EXTRACTED ENTRIES
= = = =

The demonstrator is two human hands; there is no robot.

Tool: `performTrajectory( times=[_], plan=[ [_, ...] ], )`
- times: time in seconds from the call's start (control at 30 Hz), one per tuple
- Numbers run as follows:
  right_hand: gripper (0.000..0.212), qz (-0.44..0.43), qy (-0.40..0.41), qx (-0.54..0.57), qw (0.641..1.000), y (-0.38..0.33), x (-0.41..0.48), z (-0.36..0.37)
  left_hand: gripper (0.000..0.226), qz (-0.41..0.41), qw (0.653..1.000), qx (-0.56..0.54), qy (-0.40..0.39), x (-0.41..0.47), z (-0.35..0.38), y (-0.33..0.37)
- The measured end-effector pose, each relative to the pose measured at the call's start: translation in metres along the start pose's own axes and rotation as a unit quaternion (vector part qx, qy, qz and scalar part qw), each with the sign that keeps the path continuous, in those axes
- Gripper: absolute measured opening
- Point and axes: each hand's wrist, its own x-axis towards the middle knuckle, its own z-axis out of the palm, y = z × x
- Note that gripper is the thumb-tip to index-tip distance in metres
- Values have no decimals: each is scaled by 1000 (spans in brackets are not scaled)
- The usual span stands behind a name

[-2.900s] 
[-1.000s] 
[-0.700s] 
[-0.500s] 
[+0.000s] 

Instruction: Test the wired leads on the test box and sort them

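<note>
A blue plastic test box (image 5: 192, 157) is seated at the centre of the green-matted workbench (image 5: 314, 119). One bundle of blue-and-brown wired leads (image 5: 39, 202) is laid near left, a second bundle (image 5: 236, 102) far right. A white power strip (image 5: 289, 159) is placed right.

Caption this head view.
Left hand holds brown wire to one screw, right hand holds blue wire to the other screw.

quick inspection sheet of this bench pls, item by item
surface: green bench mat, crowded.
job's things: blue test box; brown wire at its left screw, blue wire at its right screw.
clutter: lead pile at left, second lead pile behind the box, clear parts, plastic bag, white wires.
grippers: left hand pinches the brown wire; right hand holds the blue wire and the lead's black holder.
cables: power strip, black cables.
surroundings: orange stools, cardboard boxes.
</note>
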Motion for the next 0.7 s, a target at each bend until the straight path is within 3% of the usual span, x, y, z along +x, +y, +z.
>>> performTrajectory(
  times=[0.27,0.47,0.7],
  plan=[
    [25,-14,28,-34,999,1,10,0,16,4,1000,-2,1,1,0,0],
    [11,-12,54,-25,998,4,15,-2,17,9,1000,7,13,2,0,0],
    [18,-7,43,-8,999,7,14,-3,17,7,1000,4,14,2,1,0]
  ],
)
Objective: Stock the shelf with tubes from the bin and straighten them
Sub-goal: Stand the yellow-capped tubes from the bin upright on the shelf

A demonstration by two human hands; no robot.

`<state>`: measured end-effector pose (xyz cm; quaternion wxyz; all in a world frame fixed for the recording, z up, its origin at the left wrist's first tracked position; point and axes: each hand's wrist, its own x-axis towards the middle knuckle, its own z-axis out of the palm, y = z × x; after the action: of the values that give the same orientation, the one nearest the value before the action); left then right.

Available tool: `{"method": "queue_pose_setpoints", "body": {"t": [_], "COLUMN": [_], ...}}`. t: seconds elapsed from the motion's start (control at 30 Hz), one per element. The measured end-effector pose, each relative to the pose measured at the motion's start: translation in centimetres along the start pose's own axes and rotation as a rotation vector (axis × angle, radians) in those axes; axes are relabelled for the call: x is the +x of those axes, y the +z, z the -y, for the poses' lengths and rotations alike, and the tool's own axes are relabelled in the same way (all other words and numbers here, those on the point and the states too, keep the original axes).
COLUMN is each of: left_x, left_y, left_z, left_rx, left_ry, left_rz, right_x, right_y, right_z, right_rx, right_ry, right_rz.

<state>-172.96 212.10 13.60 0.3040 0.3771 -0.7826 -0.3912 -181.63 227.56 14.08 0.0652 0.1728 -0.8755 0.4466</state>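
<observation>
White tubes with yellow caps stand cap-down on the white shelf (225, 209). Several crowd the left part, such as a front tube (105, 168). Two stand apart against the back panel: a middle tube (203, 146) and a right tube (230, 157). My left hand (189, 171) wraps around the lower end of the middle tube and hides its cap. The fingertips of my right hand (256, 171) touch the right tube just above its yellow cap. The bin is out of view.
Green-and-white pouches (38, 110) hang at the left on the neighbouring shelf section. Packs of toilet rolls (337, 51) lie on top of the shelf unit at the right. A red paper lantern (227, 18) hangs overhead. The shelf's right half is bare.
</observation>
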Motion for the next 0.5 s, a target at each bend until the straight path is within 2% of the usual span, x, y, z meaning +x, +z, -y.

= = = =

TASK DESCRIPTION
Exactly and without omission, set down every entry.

TASK SOLUTION
The demonstrator is two human hands; there is no robot.

Tool: `performTrajectory( times=[_], plan=[ [_, ...] ], )`
- times: time in seconds from the call's start (control at 30 Hz), one per tuple
- Numbers run as follows:
  right_hand: gripper (0.000..0.212), qz (-0.44..0.43), qy (-0.40..0.41), qx (-0.54..0.57), qw (0.641..1.000), y (-0.38..0.33), x (-0.41..0.48), z (-0.36..0.37)
  left_hand: gripper (0.000..0.226), qz (-0.41..0.41), qw (0.653..1.000), qx (-0.56..0.54), qy (-0.40..0.39), x (-0.41..0.47), z (-0.35..0.38), y (-0.33..0.37)
- The measured end-effector pose, each relative to the pose measured at the call's start: translation in metres along the start pose's own axes and rotation as a unit quaternion (vector part qx, qy, qz and scalar part qw), each with the sign that keeps the path continuous, in those axes
- Gripper: absolute measured opening
- Point and axes: each hand's wrist, its own x-axis towards the middle knuckle, its own z-axis out of the palm, y = z × x
- Note that gripper is the thumb-tip to index-tip distance in metres
- Values have no decimals: each is scaled by 1000 (spans in brackets are not scaled)
- The usual span stands behind a name

[-2.900s] 
[-1.000s] 
[-0.700s] 
[-0.500s] 
[+0.000s] 

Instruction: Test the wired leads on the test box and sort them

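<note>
A blue plastic test box (image 5: 192, 157) is seated at the centre of the green-matted workbench (image 5: 314, 119). One bundle of blue-and-brown wired leads (image 5: 39, 202) is laid near left, a second bundle (image 5: 236, 102) far right. A white power strip (image 5: 289, 159) is placed right.

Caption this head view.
Left hand holds brown wire to one screw, right hand holds blue wire to the other screw.

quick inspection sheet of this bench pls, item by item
surface: green bench mat, crowded.
job's things: blue test box; brown wire at its left screw, blue wire at its right screw.
clutter: lead pile at left, second lead pile behind the box, clear parts, plastic bag, white wires.
grippers: left hand pinches the brown wire; right hand holds the blue wire and the lead's black holder.
cables: power strip, black cables.
surroundings: orange stools, cardboard boxes.
</note>
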Motion for the next 0.7 s, a target at each bend until the straight path is within 3% of the usual span, x, y, z along +x, +y, +z.
>>> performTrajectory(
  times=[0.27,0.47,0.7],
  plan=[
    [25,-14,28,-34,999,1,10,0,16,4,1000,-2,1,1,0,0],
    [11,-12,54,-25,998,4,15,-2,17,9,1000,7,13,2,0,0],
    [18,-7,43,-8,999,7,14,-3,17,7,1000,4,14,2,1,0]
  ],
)
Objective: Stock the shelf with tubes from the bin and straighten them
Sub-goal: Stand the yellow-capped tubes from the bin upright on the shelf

A demonstration by two human hands; no robot.

`<state>`: measured end-effector pose (xyz cm; quaternion wxyz; all in a world frame fixed for the recording, z up, its origin at the left wrist's first tracked position; point and axes: each hand's wrist, its own x-axis towards the middle knuckle, its own z-axis out of the palm, y = z × x; after the action: of the values that give the same orientation, the one nearest the value before the action); left then right.

Available tool: `{"method": "queue_pose_setpoints", "body": {"t": [_], "COLUMN": [_], ...}}`. t: seconds elapsed from the motion's start (control at 30 Hz), one per element. The measured end-effector pose, each relative to the pose measured at the motion's start: translation in centimetres along the start pose's own axes and rotation as a rotation vector (axis × angle, radians) in those axes; axes are relabelled for the call: x is the +x of those axes, y the +z, z the -y, for the poses' lengths and rotations alike, and the tool's own axes are relabelled in the same way (all other words and numbers here, those on the point and the states too, keep the original axes).
COLUMN is each of: left_x, left_y, left_z, left_rx, left_ry, left_rz, right_x, right_y, right_z, right_rx, right_ry, right_rz.

<state>-172.96 212.10 13.60 0.3040 0.3771 -0.7826 -0.3912 -181.63 227.56 14.08 0.0652 0.1728 -0.8755 0.4466</state>
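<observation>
White tubes with yellow caps stand cap-down on the white shelf (225, 209). Several crowd the left part, such as a front tube (105, 168). Two stand apart against the back panel: a middle tube (203, 146) and a right tube (230, 157). My left hand (189, 171) wraps around the lower end of the middle tube and hides its cap. The fingertips of my right hand (256, 171) touch the right tube just above its yellow cap. The bin is out of view.
Green-and-white pouches (38, 110) hang at the left on the neighbouring shelf section. Packs of toilet rolls (337, 51) lie on top of the shelf unit at the right. A red paper lantern (227, 18) hangs overhead. The shelf's right half is bare.
</observation>
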Motion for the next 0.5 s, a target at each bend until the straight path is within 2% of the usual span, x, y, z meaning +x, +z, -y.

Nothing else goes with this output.